[TASK REQUIREMENTS]:
Nothing should be dropped or changed: copy every line of the listing.

[GIVEN DATA]:
-.-.-

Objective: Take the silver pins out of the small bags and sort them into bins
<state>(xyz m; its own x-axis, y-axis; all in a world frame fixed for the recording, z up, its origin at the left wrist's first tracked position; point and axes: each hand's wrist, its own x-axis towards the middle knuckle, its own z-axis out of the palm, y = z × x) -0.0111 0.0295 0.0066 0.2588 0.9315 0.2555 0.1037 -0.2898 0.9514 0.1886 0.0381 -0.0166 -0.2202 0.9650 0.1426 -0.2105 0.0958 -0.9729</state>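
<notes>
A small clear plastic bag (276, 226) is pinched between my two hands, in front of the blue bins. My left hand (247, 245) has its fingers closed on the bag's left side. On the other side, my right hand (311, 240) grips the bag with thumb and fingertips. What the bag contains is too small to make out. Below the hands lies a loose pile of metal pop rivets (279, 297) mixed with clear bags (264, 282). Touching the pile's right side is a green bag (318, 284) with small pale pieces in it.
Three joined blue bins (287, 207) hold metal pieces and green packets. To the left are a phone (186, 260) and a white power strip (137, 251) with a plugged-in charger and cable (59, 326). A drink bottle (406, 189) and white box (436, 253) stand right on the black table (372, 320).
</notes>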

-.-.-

[EXPECTED OUTPUT]:
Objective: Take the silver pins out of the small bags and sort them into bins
<state>(xyz m; its own x-axis, y-axis; all in a world frame fixed for the recording, z up, its origin at the left wrist's first tracked position; point and axes: each hand's wrist, its own x-axis towards the middle knuckle, its own z-axis out of the palm, y = z × x) -0.0111 0.0295 0.0066 0.2588 0.9315 0.2555 0.1037 -0.2898 0.9514 0.1886 0.0381 -0.0166 -0.2202 0.9650 0.1426 -0.2105 0.0958 -0.9729</state>
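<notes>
A small clear plastic bag (276, 226) is pinched between my two hands, in front of the blue bins. My left hand (247, 245) has its fingers closed on the bag's left side. On the other side, my right hand (311, 240) grips the bag with thumb and fingertips. What the bag contains is too small to make out. Below the hands lies a loose pile of metal pop rivets (279, 297) mixed with clear bags (264, 282). Touching the pile's right side is a green bag (318, 284) with small pale pieces in it.
Three joined blue bins (287, 207) hold metal pieces and green packets. To the left are a phone (186, 260) and a white power strip (137, 251) with a plugged-in charger and cable (59, 326). A drink bottle (406, 189) and white box (436, 253) stand right on the black table (372, 320).
</notes>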

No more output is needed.